Eu alcancei e hoje, chorei por falta da minha mãe. Falta de
falar tênue e firme, dos seus olhos facilmente vendáveis e de seu tempero quase
que pronto. Chorei por minha cama de solteiro, meu armário semi-inteiro e os
telefonas de desespero. Meu pranto veio pela minha vó dos cabelos de neve e a
pele negra, mulher de uma firmeza sem fim. Chorei por não ouvir os cachorros
latirem e não pegar duas horas de trânsito.
Nem consigo escrever isso sem essa incerteza profunda me tomar. Eu não sou
feito de ferro e nem de pano. Sou um homem comum nessa solidão medrosa. Alguém
que foi e que não sabe o que é voltar...
Um conselho eu te dou, daquele que se perdeu, gaste sua paz
em fogo alto. Ela, em breve, vai desaparecer. Vai se tornar um medo sem fim,
uma falta de sono e uma dor tão lancinante gerada pelo acaso.
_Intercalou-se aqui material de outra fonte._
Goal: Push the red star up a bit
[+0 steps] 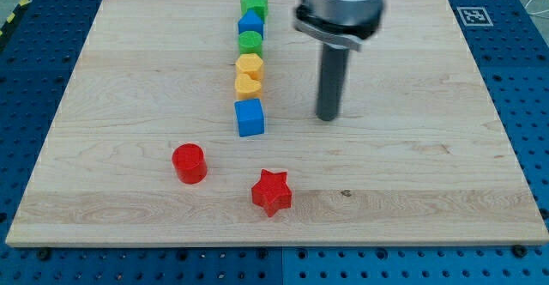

Vai se tornar
mato queimado e não terá cigarro que há de curar. Esse é nosso destino, se
vender por um sonho ameno que se torna pesadelo. Um tanto lutar que ninguém
entende, você é um cartão de débito até a esquina cruzar. Ninguém há de te
entender e de ser seu amigo, ninguém eu te digo, você está abandonado e
sozinho. E isso vão chamar de esperança, um carro em 60x e a tenacidade em
morrer o mais breve o possível...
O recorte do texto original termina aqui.